2007, l’année fondatrice
Avant Modern Warfare, le multijoueur de la série restait classique. En novembre 2007, Infinity Ward introduit trois piliers toujours présents : la création de classe, les killstreaks et le prestige. Ce système de progression a métamorphosé la franchise en une machine à fidéliser le joueur.
Black Ops et l’économie du multijoueur
En 2010, Treyarch ajoute les CoD Points, une monnaie in-game pour débloquer librement armes et équipements. L’éditeur d’emblèmes, les réticules personnalisables et les wager matches enrichissent l’expérience. Le multijoueur devient le produit d’appel principal, au détriment de la campagne.
L’ère des jetpacks et du mouvement vertical
À partir de 2014, la série explore le futur avec exosquelettes et sauts propulsés. Advanced Warfare, Black Ops III et Infinite Warfare introduisent boost jump, course murale et combats spatiaux. Si certains apprécient la verticalité, d’autres regrettent la lisibilité des affrontements. La communauté se divise et finit par réclamer un retour au sol.

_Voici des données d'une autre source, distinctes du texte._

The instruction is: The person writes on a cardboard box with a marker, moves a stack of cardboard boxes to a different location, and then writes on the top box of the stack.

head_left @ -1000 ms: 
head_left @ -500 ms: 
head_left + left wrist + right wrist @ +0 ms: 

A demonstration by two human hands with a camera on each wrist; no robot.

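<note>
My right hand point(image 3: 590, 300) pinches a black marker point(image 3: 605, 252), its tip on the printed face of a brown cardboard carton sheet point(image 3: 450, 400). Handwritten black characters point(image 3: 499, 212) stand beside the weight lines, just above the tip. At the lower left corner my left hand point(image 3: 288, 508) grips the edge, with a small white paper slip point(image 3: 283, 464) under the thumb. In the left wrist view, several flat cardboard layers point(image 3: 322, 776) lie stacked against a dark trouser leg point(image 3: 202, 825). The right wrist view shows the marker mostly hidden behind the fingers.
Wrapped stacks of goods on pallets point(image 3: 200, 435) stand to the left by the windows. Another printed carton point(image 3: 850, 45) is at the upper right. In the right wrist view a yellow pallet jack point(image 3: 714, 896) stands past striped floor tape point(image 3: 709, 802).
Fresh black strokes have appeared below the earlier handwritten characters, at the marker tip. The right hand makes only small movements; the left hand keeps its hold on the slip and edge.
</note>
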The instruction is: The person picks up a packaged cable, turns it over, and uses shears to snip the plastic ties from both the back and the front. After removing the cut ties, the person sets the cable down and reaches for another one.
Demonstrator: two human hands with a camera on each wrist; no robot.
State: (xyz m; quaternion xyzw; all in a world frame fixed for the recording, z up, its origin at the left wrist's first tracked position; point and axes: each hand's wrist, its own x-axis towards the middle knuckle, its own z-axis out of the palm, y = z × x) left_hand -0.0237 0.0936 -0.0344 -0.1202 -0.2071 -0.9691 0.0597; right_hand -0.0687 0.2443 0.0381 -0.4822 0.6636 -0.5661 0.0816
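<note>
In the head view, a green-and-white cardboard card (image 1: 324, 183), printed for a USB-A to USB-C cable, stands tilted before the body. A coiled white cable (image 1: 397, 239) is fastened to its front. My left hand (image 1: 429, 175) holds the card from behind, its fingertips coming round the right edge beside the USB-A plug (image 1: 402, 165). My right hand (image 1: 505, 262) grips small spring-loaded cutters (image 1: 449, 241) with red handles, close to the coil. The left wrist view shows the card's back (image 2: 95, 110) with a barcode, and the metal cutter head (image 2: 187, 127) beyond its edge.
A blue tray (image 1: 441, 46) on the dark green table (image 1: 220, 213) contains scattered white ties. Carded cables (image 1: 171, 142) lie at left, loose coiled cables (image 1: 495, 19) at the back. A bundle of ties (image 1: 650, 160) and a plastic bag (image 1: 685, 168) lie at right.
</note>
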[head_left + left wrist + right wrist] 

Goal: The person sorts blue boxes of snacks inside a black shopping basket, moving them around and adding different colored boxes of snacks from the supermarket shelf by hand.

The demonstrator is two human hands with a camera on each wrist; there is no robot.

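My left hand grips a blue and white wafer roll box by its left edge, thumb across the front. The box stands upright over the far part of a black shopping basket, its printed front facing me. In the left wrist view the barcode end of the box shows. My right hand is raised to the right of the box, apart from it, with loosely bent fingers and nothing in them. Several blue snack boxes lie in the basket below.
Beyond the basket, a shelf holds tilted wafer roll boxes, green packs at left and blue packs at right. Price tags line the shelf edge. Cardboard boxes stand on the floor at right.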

Black Ops 7 : synthèse et apaisement
Black Ops 6 avait introduit l’omnimovement, permettant de se déplacer dans toutes les directions. Black Ops 7 va plus loin avec des sauts muraux enchaînables, une campagne coopérative à quatre, un système d’Overclock pour les scorestreaks et un mode Skirmish 20 contre 20. Le prestige classique revient, la progression est unifiée et le sprint tactique est intégré aux perks.
Un héritage digéré
Le multijoueur actuel ressemble à une synthèse : prestige de 2007, économie de déblocage de 2010, verticalité héritée des jetpacks. Black Ops 7 n’invente pas une nouvelle formule, mais assume son héritage. Reste à savoir si cette recette suffira à fidéliser les joueurs une année de plus.